- **Description of the task**: Return the listing below in full, with every line exactly as it is.

- **Given information**:

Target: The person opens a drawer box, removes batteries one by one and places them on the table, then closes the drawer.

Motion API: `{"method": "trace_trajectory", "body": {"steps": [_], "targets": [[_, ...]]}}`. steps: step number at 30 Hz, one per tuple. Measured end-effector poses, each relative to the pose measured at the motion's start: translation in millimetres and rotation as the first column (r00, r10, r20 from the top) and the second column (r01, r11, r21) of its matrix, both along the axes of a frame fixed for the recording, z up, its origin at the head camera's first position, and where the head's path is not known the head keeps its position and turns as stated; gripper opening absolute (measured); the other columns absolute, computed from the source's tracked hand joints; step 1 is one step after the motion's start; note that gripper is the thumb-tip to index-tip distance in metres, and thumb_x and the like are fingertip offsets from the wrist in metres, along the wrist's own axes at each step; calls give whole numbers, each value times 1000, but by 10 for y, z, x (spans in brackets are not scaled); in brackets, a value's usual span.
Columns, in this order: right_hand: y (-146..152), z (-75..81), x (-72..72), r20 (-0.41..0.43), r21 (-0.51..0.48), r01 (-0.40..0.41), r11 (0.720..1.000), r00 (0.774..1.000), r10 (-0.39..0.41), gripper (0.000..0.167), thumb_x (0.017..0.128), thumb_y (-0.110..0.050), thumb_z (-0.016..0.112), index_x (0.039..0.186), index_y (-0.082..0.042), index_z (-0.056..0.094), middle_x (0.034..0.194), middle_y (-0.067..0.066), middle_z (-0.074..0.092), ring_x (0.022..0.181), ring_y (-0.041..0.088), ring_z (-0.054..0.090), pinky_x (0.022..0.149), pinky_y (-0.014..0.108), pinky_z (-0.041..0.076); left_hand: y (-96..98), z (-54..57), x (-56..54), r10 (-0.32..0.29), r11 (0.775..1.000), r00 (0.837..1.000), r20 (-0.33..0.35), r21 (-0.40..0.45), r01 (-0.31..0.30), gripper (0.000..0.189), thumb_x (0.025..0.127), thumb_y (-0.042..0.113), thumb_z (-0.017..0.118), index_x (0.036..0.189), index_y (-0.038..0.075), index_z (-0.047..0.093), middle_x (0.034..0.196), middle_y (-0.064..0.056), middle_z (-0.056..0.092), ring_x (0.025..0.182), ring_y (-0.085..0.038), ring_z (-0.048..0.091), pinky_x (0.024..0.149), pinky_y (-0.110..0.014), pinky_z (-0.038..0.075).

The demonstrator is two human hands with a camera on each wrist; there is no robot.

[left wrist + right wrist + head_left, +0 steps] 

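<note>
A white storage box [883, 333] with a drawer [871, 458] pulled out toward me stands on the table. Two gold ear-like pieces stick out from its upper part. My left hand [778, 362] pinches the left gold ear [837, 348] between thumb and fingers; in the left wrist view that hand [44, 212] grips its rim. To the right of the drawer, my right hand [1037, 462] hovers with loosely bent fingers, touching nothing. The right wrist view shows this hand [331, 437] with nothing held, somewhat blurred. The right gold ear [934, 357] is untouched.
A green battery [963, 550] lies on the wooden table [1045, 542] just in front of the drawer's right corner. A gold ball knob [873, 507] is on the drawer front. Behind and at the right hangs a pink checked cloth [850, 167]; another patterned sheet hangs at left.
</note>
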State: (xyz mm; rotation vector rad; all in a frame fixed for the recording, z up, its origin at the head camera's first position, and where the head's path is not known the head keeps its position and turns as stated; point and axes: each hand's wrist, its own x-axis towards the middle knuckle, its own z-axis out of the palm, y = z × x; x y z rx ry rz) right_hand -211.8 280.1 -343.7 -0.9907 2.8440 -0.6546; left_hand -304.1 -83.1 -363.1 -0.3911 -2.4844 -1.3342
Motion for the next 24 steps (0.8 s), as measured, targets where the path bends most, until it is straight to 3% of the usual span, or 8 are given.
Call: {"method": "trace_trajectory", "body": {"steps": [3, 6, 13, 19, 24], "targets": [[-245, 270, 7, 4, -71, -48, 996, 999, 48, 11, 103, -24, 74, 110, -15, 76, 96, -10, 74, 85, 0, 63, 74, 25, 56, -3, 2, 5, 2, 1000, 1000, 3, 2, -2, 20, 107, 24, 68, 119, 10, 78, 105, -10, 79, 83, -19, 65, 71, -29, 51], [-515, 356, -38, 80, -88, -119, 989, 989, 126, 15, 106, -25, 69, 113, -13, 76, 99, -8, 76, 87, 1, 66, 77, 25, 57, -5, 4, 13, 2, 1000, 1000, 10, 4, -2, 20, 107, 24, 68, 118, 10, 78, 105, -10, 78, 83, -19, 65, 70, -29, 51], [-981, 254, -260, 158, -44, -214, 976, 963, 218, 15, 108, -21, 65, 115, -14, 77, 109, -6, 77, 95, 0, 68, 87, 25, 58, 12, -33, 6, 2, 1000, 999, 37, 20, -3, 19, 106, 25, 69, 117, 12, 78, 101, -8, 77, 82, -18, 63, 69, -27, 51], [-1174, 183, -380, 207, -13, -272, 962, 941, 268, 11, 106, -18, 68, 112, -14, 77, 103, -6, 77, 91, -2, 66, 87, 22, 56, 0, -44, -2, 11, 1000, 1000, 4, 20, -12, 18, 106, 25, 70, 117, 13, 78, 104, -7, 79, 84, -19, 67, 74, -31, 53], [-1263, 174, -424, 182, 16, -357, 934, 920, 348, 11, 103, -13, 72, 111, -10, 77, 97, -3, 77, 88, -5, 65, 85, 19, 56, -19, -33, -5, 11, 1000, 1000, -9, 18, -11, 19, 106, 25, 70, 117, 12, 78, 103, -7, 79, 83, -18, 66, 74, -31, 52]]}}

- **Result of this exercise**:
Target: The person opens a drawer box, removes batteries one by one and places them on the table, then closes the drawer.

Motion API: `{"method": "trace_trajectory", "body": {"steps": [_], "targets": [[_, ...]]}}`. steps: step number at 30 Hz, one per tuple. Measured end-effector poses, each relative to the pose measured at the motion's start: translation in millimetres and rotation as the first column (r00, r10, r20 from the top) and the second column (r01, r11, r21) of its matrix, both along the axes of a frame fixed for the recording, z up, its origin at the head camera's first position, and where the head's path is not known the head keeps its position and turns as stated; gripper opening absolute (measured); the other columns absolute, computed from the source's tracked hand joints; step 1 is one step after the motion's start; note that gripper is the thumb-tip to index-tip distance in metres, and thumb_x and the like are fingertip offsets from the wrist in metres, along the wrist's own axes at each step; calls give whole numbers, each value times 1000, but by 10 for y, z, x (spans in brackets are not scaled); in brackets, a value's usual span.
Columns, in this order: right_hand: y (-146..152), z (-75..81), x (-72..72), r20 (-0.41..0.43), r21 (-0.51..0.48), r01 (-0.40..0.41), r11 (0.720..1.000), r00 (0.774..1.000), r10 (-0.39..0.41), gripper (0.000..0.167), thumb_x (0.017..0.128), thumb_y (-0.110..0.050), thumb_z (-0.016..0.112), index_x (0.039..0.186), index_y (-0.082..0.042), index_z (-0.056..0.094), middle_x (0.034..0.194), middle_y (-0.067..0.066), middle_z (-0.074..0.092), ring_x (0.022..0.181), ring_y (-0.041..0.088), ring_z (-0.054..0.090), pinky_x (0.022..0.149), pinky_y (-0.014..0.108), pinky_z (-0.041..0.076); left_hand: y (-96..98), z (-54..57), x (-56..54), r10 (-0.32..0.29), r11 (0.775..1.000), r00 (0.837..1.000), r20 (-0.33..0.35), r21 (-0.40..0.45), r01 (-0.31..0.30), gripper (0.000..0.189), thumb_x (0.025..0.127), thumb_y (-0.042..0.113), thumb_z (-0.017..0.118), index_x (0.036..0.189), index_y (-0.038..0.075), index_z (-0.047..0.093), middle_x (0.034..0.196), middle_y (-0.064..0.056), middle_z (-0.056..0.092), ring_x (0.025..0.182), ring_y (-0.085..0.038), ring_z (-0.048..0.091), pinky_x (0.024..0.149), pinky_y (-0.110..0.014), pinky_z (-0.038..0.075).

The demonstrator is two human hands with a camera on each wrist; there is no robot.

[left wrist + right wrist + head_left, +0 steps] 

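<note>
A white storage box [883, 333] with a drawer [871, 458] pulled out toward me stands on the table. Two gold ear-like pieces stick out from its upper part. My left hand [778, 362] pinches the left gold ear [837, 348] between thumb and fingers; in the left wrist view that hand [44, 212] grips its rim. To the right of the drawer, my right hand [1037, 462] hovers with loosely bent fingers, touching nothing. The right wrist view shows this hand [331, 437] with nothing held, somewhat blurred. The right gold ear [934, 357] is untouched.
A green battery [963, 550] lies on the wooden table [1045, 542] just in front of the drawer's right corner. A gold ball knob [873, 507] is on the drawer front. Behind and at the right hangs a pink checked cloth [850, 167]; another patterned sheet hangs at left.
</note>
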State: (xyz mm; rotation vector rad; all in a frame fixed for the recording, z up, its origin at the head camera's first position, and where the head's path is not known the head keeps its position and turns as stated; point and axes: each hand's wrist, its own x-axis towards the middle knuckle, its own z-axis out of the palm, y = z × x; x y z rx ry rz) right_hand -211.8 280.1 -343.7 -0.9907 2.8440 -0.6546; left_hand -304.1 -83.1 -363.1 -0.3911 -2.4844 -1.3342
Motion for the next 24 steps (0.8 s), as measured, targets where the path bends most, until it is straight to 3% of the usual span, or 8 are given.
Call: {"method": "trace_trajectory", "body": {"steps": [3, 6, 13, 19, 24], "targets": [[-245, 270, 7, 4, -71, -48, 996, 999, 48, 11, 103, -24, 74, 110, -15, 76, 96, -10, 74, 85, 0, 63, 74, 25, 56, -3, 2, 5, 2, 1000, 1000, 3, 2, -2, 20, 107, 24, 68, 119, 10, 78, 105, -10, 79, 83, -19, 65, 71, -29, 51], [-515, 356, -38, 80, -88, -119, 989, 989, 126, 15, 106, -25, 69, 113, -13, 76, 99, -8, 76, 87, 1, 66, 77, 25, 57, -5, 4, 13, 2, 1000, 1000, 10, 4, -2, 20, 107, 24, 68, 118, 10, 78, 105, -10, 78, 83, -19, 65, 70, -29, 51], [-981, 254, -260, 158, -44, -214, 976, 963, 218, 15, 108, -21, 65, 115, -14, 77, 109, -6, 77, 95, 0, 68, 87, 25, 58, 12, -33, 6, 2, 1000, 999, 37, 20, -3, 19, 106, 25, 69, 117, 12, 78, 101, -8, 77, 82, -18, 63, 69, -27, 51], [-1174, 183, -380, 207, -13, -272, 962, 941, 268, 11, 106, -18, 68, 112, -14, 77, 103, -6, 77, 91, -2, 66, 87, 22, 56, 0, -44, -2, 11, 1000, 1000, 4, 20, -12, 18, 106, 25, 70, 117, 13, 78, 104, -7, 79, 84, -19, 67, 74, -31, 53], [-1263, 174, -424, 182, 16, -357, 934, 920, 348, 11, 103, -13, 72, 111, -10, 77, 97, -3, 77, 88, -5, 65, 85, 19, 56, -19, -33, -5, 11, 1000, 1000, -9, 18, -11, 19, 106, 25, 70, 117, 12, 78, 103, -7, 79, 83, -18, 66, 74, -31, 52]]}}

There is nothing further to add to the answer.